Curve parameterizations

meshmode.mesh.generation.circle(t: ndarray) → ndarray

Parameters:

t – the parametrization, runs from \([0, 1]\).

Returns:

an array of shape (2, t.size).

meshmode.mesh.generation.ellipse(aspect_ratio: float, t: ndarray) → ndarray

Parameters:

t – the parametrization, runs from \([0, 1]\).

Returns:

an array of shape (2, t.size).

meshmode.mesh.generation.cloverleaf(t: ndarray) → ndarray

Parameters:

t – the parametrization, runs from \([0, 1]\).

Returns:

an array of shape (2, t.size).

meshmode.mesh.generation.drop(t: ndarray) → ndarray

Parameters:

t – the parametrization, runs from \([0, 1]\).

Returns:

an array of shape (2, t.size).

meshmode.mesh.generation.n_gon(n_corners: int, t: ndarray) → ndarray

Parameters:

t – the parametrization, runs from \([0, 1]\).

Returns:

an array of shape (2, t.size).

meshmode.mesh.generation.qbx_peanut(t: ndarray) → ndarray

Parameters:

t – the parametrization, runs from \([0, 1]\).

Returns:

an array of shape (2, t.size).

meshmode.mesh.generation.dumbbell(gamma: float, beta: float, t: ndarray)

Parameters:

t – the parametrization, runs from \([0, 1]\).

Returns:

an array of shape (2, t.size).

meshmode.mesh.generation.wobbly_dumbbell(gamma: float, beta: float, p: int, wavenumber: int, t: ndarray)

Parameters:

t – the parametrization, runs from \([0, 1]\).

Returns:

an array of shape (2, t.size).

meshmode.mesh.generation.apple(a: float, t: ndarray) → ndarray

Parameters:

• a – roundness parameter in \([0, 1/2]\), where \(0\) gives a circle and \(1/2\) gives a cardioid.
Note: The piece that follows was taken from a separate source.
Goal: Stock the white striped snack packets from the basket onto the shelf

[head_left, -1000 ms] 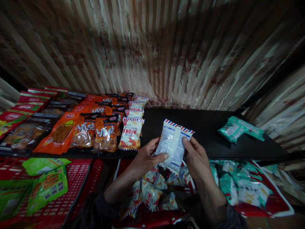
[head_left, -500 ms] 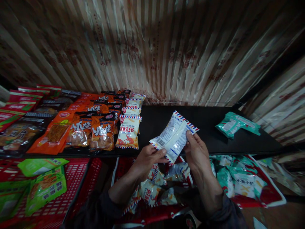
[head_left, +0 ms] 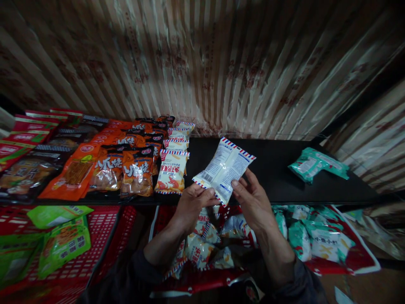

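A white snack bag [head_left: 225,169] with red-and-blue striped ends is held tilted over the front of the black shelf, its printed back and barcode facing me. My left hand [head_left: 195,203] is closed on its lower left corner, thumb on top. Against its lower right side, my right hand [head_left: 251,197] has its thumb on the bag and its fingers partly behind it. A matching snack bag [head_left: 171,172] stands at the front of a row on the shelf, left of the held one. Below my hands, a red basket [head_left: 202,283] contains several more of these bags.
Orange-and-black snack packs [head_left: 136,173] and other packets fill the shelf's left part. Green-and-white bags [head_left: 318,164] lie on the black shelf [head_left: 272,158] at right. More fill a red basket [head_left: 363,257] below. Green packets [head_left: 65,247] lie in a red basket at lower left.
The held bag has moved slightly left and up. My right hand has shifted down along its side, from near the upper right corner to the lower right edge.
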Demonstrator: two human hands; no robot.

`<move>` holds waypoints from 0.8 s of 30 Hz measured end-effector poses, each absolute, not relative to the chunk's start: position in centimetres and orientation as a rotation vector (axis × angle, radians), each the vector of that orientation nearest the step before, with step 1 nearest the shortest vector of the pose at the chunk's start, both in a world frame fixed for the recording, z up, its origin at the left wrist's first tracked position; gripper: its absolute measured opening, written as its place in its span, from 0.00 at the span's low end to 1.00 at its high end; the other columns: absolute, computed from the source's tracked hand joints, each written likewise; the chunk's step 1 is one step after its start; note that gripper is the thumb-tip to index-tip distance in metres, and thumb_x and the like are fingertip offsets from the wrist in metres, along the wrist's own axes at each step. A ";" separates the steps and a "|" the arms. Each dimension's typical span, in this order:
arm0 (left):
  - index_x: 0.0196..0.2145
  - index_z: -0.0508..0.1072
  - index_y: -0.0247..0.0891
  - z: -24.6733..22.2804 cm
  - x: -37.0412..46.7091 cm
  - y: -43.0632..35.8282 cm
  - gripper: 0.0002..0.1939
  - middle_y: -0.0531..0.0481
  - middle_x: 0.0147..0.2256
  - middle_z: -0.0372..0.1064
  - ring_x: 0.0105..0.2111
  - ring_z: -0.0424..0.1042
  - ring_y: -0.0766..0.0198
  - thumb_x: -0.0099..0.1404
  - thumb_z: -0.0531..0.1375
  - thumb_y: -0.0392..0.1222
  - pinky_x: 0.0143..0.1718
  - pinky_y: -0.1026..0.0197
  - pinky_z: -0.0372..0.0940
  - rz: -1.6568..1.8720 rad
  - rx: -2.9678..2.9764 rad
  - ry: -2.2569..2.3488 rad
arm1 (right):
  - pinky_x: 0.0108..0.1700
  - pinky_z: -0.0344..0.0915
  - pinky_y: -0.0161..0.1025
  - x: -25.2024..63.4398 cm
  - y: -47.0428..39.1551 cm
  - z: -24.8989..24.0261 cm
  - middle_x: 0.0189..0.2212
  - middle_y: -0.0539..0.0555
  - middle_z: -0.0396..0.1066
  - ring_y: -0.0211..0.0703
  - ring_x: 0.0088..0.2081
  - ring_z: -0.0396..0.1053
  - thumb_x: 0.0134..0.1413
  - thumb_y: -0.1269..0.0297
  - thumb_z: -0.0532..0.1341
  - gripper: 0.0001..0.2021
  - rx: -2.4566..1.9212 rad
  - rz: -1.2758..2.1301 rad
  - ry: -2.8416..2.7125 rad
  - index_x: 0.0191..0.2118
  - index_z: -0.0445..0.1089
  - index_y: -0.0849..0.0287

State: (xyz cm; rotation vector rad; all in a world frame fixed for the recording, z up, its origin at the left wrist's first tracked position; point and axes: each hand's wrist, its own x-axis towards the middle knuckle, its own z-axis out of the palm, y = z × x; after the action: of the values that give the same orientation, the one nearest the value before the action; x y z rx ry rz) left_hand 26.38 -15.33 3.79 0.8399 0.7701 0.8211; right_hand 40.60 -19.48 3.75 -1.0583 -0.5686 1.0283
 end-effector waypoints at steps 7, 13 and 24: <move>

• t – the parametrization, runs from \([0, 1]\).

Returns:

an array of shape (2, t.size).

meshmode.mesh.generation.clamp_piecewise(r_major: float, r_minor: float, gap: float, t: ndarray) → ndarray

Parameters:

• r_major – radius of the outer shell.

• r_minor – radius of the inner shell.

• gap – half-angle (in radians) of the right-hand side gap.

Returns:

an array of shape (2, t.size).

class meshmode.mesh.generation.WobblyCircle(coeffs: ndarray, phase: float = 0.0)
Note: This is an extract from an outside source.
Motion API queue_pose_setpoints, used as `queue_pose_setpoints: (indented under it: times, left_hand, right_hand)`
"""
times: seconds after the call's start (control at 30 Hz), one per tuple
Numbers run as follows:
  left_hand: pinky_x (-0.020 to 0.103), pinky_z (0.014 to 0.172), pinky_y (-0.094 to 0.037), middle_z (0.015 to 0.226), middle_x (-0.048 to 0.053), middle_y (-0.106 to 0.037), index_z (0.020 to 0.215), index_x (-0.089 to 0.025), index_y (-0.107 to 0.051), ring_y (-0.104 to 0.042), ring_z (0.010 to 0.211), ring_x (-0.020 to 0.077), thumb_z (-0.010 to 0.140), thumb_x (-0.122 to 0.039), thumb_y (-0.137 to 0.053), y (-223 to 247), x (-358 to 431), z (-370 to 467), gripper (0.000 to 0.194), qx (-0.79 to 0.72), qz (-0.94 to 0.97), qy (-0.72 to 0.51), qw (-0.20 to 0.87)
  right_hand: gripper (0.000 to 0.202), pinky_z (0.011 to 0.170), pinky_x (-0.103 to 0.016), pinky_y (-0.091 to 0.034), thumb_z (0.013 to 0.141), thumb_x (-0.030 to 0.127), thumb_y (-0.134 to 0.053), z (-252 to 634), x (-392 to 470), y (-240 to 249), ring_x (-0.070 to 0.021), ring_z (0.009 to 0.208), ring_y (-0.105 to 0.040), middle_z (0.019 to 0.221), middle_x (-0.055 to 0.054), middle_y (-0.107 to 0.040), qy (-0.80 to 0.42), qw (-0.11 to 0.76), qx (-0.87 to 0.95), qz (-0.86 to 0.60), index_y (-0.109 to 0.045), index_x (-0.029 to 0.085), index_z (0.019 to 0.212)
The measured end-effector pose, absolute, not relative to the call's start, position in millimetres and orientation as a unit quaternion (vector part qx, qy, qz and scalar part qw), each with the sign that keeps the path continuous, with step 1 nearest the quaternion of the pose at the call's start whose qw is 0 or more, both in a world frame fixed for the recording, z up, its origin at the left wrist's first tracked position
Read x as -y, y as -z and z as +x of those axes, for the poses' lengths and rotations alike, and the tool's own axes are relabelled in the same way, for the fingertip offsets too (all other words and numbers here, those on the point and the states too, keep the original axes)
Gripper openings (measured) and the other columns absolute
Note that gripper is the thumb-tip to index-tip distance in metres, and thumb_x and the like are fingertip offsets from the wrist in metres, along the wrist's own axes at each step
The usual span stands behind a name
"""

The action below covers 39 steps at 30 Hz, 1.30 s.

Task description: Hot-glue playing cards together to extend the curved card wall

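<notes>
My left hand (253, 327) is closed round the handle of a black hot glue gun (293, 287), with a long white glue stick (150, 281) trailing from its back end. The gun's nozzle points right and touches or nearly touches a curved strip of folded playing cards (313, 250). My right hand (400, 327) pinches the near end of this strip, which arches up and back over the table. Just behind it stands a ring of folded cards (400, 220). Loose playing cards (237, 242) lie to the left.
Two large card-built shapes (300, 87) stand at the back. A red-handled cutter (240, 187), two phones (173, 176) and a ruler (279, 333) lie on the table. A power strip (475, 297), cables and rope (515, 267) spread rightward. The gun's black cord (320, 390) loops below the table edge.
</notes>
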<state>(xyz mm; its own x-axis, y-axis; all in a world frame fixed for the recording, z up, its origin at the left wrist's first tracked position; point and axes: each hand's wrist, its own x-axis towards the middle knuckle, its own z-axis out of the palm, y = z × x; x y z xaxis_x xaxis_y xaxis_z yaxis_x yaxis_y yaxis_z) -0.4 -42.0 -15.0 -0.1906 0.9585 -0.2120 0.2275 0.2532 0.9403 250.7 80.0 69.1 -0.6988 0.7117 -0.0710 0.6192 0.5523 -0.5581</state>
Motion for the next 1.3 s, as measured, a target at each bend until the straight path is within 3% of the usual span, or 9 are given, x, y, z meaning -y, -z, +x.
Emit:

static random(ncoeffs: int, seed: int) → WobblyCircle

__call__(t: ndarray) → ndarray

Parameters:

t – the parametrization, runs from \([0, 1]\).

Returns:

an array of shape (2, t.size).

class meshmode.mesh.generation.NArmedStarfish(n_arms: int, amplitude: float, phase: float = 0.0)

Inherits from WobblyCircle.

__call__(t: ndarray) → ndarray

Parameters:

t – the parametrization, runs from \([0, 1]\).

Returns:

an array of shape (2, t.size).

meshmode.mesh.generation.starfish3

meshmode.mesh.generation.starfish5

Surfaces

meshmode.mesh.generation.generate_icosahedron(r: float, order: int, *, node_vertex_consistency_tolerance: float | bool | None = None, unit_nodes: ndarray | None = None) → Mesh

meshmode.mesh.generation.generate_cube_surface(r: float, order: int, *, node_vertex_consistency_tolerance: float | bool | None = None, unit_nodes: ndarray | None = None) → Mesh

meshmode.mesh.generation.generate_sphere(r: float, order: int, *, uniform_refinement_rounds: int = 0, node_vertex_consistency_tolerance: float | bool | None = None, unit_nodes: ndarray | None = None, group_cls: type[MeshElementGroup] | None = None) → Mesh

Parameters:

• r – radius of the sphere.

• order – order of the group elements. If unit_nodes is also provided, the orders should match.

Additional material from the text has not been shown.